Just as "national security" has periodically served as a pretext for robbing Americans of civil liberties, so too has "campus security" newly become a convenient rationale for discarding commitments to free speech. Unwilling to either defend controversial speech or cop to censoring it, college administrators are instead increasingly invoking public "safety" when they cancel events.

Ben Shapiro, a young conservative firebrand who has criticized Black Lives Matter, has recently been disinvited from two college campuses due to "security" concerns. In February, his scheduled talk at California State University at Los Angeles was canceled — or rather, indefinitely delayed — so that administrators could "arrange for him to appear as part of a group of speakers with differing viewpoints on diversity."

[Paul Jenkins: Campus PC wars have officially spun out of control]

The university president said the decision "was made in the interest of safety and security." (Shapiro showed up on campus anyway; security indeed had to smuggle him through a back entrance to protect him from protesters, one of whom pulled a fire alarm to disrupt the event.)

Then, last month, a student group at DePaul University in Chicago had to revoke its invitation to Shapiro after administrators barred him from campus over "security concerns."

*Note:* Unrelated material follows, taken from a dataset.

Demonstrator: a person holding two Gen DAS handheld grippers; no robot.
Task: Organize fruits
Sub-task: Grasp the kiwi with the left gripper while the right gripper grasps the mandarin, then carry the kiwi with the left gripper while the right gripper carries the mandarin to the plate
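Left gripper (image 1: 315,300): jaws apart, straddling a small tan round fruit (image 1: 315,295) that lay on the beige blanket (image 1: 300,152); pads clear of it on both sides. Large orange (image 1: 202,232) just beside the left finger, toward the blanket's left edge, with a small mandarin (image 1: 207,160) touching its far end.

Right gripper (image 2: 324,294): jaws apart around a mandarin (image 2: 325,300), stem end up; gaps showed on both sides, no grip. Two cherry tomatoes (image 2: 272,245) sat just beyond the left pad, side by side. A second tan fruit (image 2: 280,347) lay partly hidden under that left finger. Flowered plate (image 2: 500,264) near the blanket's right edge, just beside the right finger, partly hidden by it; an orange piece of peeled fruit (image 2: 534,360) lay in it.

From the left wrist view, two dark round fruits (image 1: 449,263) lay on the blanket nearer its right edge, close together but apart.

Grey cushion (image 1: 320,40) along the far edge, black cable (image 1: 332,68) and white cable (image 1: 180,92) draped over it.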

A month earlier, DePaul had barred Milo Yiannopoulos, a sort of professional troll and informal spokesman for the racist, anti-feminist alt-right, from returning to campus. An earlier visit resulted in student protesters storming the stage, with one protester allegedly assaulting Yiannopoulos; security hired for the event did not intervene. When the College Republicans invited him back, an administrator said a review of video footage of the previous event revealed "it is clear that it would not be possible for DePaul to provide the security that would be required for such an event."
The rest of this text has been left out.